◆ Aim of the exercise ◆
When the line containing "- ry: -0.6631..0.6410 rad" appears in the data below, begin copying there and stop only after the line containing "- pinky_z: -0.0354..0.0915".

◆ Record set ◆
===============

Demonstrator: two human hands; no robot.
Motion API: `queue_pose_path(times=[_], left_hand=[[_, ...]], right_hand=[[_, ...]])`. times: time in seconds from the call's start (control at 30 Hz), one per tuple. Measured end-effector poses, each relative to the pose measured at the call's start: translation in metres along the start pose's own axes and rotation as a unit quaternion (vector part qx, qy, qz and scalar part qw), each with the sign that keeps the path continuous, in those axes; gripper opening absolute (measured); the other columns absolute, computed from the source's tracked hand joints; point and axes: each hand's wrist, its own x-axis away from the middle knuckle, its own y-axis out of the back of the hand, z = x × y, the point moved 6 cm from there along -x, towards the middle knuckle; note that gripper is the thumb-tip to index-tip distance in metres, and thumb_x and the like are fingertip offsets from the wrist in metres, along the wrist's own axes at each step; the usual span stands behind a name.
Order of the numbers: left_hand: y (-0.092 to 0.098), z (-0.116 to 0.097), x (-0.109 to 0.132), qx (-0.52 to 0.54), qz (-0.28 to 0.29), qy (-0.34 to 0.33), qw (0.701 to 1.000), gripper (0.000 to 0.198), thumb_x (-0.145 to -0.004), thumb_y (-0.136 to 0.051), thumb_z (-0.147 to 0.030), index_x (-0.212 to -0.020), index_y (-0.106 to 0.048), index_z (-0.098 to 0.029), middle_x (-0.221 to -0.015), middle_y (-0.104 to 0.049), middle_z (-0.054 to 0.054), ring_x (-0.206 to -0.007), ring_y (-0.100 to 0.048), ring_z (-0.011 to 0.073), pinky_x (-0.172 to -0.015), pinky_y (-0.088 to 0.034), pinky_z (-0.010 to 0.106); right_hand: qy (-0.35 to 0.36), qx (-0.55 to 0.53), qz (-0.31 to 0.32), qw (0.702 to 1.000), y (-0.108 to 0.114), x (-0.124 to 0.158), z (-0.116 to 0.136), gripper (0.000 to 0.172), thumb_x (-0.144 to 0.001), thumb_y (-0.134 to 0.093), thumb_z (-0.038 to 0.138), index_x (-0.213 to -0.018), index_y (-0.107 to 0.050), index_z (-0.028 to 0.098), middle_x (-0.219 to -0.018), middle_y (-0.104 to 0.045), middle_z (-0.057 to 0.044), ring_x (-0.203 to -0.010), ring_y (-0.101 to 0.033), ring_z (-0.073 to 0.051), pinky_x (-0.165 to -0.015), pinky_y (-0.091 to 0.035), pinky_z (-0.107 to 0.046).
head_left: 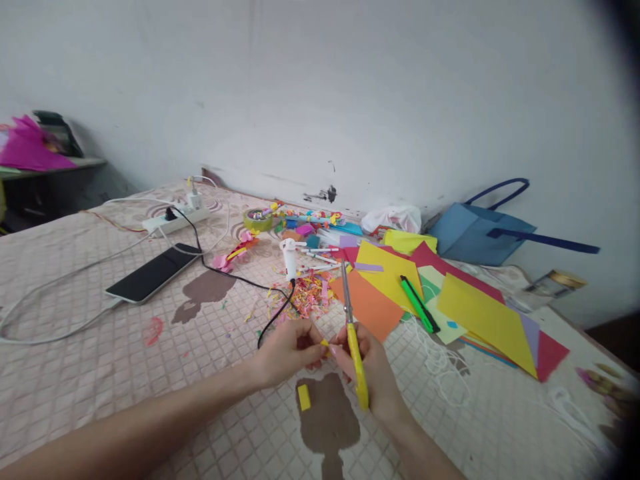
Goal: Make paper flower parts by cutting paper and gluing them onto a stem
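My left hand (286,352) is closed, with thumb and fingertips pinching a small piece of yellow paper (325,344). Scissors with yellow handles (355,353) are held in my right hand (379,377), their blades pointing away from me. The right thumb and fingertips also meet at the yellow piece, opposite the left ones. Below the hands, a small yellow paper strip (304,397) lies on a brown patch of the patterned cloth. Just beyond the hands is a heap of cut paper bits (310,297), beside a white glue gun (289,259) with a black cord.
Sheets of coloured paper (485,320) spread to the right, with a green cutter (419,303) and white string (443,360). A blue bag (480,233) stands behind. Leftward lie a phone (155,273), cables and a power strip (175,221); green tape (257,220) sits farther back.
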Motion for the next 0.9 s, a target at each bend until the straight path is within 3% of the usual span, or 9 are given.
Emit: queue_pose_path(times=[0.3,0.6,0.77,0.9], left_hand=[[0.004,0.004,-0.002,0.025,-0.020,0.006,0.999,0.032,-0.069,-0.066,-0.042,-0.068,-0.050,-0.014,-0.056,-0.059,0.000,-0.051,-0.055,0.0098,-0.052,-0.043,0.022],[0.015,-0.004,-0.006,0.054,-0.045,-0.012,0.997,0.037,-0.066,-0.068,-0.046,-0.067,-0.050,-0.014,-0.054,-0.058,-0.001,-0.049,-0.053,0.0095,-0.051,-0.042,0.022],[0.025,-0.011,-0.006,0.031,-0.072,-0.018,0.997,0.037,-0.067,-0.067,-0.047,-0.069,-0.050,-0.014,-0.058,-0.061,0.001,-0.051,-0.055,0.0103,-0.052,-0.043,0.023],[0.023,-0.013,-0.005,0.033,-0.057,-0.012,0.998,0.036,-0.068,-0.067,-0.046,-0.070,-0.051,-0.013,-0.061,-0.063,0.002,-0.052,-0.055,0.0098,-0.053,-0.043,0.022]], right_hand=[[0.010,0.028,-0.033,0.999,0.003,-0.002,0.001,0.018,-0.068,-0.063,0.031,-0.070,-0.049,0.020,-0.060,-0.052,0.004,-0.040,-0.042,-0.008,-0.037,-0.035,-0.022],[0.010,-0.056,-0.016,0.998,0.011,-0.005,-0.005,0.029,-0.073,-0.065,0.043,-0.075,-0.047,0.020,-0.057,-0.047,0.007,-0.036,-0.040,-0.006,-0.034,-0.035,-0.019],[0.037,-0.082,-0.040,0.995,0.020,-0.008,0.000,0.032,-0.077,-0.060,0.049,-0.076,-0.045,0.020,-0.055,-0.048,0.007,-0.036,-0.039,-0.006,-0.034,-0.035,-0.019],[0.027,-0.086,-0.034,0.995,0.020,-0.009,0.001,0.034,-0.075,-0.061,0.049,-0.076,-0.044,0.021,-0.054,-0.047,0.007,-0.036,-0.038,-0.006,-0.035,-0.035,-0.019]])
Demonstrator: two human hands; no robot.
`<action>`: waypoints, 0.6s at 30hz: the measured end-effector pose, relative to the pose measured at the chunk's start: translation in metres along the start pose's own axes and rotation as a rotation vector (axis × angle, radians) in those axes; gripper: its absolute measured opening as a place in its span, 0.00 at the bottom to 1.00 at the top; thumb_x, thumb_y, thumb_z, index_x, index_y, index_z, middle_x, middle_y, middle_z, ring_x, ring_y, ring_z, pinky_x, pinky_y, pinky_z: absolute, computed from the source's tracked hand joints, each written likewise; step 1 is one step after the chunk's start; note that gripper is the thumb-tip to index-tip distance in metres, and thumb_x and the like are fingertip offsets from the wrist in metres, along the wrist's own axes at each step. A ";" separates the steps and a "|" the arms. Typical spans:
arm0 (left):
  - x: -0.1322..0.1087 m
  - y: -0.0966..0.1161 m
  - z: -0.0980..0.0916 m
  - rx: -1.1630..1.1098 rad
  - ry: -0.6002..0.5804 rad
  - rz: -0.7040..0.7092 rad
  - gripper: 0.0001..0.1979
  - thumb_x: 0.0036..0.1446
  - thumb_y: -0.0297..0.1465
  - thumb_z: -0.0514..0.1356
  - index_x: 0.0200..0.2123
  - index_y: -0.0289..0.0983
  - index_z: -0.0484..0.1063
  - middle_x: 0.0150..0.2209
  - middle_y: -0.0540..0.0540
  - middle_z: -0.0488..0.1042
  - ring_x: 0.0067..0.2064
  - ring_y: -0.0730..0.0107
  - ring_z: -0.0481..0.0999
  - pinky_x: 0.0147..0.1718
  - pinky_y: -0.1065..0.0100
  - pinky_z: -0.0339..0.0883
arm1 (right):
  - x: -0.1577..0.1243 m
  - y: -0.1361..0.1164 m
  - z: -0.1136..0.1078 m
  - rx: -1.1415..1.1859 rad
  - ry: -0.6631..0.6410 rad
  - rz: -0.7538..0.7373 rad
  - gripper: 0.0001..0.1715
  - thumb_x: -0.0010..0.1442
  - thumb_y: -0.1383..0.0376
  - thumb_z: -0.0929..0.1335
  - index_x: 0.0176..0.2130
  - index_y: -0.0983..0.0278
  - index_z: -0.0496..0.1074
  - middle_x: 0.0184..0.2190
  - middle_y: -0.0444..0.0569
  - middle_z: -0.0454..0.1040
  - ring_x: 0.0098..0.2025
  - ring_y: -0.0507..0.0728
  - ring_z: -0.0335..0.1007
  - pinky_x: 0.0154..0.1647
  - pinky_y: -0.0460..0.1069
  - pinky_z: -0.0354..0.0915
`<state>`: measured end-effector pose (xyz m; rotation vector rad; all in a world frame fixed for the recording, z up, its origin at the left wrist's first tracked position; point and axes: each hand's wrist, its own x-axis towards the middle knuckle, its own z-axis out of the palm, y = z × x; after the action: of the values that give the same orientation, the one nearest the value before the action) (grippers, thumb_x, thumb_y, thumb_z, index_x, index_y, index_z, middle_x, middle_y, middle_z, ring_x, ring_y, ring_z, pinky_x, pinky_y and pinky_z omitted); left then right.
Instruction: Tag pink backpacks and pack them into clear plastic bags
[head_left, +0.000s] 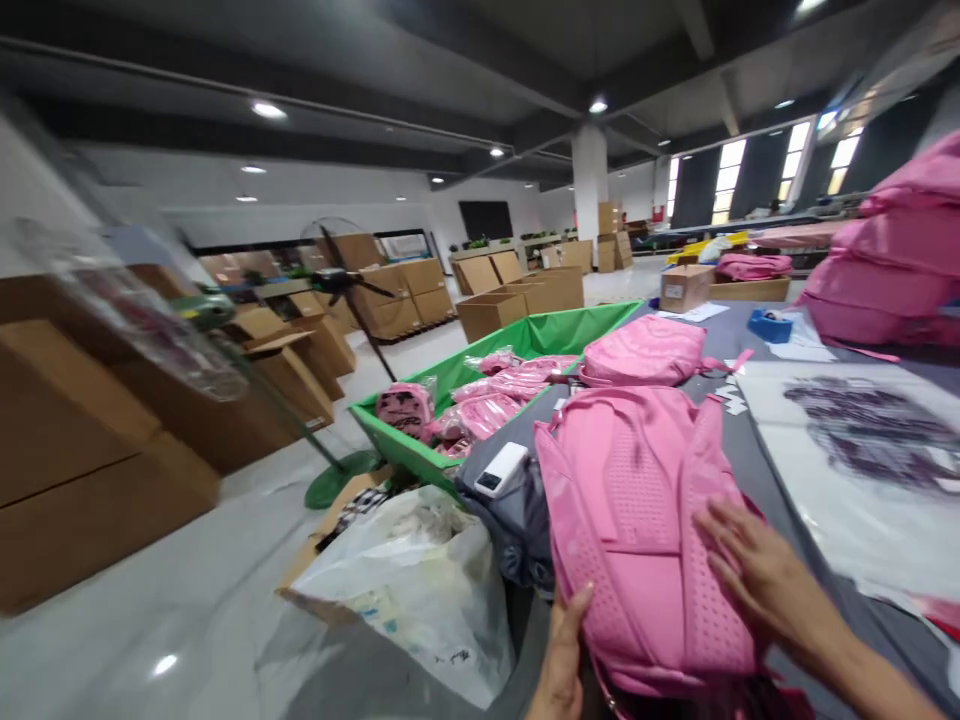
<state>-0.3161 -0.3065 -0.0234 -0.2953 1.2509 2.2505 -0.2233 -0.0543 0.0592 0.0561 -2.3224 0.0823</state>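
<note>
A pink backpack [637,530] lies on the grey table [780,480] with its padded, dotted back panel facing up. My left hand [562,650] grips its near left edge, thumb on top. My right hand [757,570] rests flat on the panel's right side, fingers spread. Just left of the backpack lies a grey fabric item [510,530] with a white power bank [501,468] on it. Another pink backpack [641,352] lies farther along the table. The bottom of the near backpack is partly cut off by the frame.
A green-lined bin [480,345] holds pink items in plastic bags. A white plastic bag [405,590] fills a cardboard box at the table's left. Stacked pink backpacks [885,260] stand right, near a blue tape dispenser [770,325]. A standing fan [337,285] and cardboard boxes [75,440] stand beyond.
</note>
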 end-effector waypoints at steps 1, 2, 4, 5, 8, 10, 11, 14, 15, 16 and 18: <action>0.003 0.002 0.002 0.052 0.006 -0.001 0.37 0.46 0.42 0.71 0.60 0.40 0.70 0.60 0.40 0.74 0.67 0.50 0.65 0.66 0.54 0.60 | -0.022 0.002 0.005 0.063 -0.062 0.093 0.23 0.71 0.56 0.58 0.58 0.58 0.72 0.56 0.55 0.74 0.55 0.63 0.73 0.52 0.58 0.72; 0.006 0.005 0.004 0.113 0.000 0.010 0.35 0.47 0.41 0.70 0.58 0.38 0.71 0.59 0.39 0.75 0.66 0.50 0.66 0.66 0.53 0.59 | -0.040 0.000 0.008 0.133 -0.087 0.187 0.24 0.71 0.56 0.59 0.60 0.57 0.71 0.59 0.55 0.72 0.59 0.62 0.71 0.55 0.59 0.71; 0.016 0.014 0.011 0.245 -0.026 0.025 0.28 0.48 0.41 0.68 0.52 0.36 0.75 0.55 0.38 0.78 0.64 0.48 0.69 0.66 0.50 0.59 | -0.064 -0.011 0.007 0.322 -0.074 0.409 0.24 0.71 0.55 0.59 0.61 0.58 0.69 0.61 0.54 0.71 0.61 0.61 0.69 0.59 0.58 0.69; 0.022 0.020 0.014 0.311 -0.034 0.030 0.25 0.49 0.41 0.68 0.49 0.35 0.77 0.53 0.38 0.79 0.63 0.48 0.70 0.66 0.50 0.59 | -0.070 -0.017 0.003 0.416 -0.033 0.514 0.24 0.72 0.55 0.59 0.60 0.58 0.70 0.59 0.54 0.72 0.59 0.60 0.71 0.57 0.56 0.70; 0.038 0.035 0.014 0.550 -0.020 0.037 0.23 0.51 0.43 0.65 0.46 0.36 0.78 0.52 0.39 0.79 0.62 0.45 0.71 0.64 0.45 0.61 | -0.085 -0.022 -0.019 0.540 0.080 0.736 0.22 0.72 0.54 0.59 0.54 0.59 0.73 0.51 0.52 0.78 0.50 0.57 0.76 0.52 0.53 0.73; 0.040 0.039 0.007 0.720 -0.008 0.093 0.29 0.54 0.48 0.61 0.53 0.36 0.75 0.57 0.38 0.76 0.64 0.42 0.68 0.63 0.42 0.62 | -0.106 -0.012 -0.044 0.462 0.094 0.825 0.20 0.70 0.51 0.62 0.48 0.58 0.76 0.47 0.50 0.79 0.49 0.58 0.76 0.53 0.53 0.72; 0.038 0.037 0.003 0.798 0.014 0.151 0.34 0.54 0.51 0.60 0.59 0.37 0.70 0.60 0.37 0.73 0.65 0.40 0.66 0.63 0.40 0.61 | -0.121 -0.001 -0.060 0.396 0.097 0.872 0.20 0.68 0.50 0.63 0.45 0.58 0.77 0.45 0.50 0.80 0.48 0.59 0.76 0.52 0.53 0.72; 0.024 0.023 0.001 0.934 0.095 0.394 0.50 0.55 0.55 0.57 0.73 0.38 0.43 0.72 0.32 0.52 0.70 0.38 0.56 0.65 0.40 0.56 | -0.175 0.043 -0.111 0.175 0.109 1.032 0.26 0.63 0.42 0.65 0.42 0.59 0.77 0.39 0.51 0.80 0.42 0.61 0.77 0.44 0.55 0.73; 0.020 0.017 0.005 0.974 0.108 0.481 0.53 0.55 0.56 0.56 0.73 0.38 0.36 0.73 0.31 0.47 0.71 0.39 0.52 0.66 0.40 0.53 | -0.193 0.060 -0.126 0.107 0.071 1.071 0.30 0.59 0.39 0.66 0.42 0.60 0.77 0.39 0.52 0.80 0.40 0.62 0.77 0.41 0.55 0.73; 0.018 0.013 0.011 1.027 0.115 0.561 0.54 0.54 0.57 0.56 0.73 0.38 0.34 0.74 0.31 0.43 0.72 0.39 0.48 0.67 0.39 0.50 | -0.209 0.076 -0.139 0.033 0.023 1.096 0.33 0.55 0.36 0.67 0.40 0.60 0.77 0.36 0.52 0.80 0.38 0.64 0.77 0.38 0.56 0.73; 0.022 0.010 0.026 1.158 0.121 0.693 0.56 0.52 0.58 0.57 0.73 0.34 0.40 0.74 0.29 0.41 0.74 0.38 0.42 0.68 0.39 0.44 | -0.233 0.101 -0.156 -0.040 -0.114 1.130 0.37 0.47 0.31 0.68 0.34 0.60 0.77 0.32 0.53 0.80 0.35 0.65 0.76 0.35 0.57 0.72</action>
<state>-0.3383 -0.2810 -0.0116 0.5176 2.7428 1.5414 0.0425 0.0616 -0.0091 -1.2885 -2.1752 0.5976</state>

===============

◆ Response to this exercise ◆
  - ry: -0.6631..0.6410 rad
  - rz: -0.7538..0.7373 rad
  - gripper: 0.0001..0.1715
  - thumb_x: -0.0010..0.1442
  - thumb_y: -0.1383..0.0376
  - thumb_z: -0.0929..0.1335
  - index_x: 0.0176..0.2130
  - index_y: -0.0983..0.0278
  - index_z: -0.0496..0.1074
  - middle_x: 0.0184..0.2190
  - middle_y: -0.0444..0.0569
  - middle_z: -0.0454..0.1040
  - ring_x: 0.0098..0.2025
  - ring_y: -0.0507..0.0728
  - ring_z: -0.0335..0.1007
  - pinky_x: 0.0154..0.1647
  - pinky_y: -0.0460..0.1069
  - pinky_z: -0.0354..0.0915

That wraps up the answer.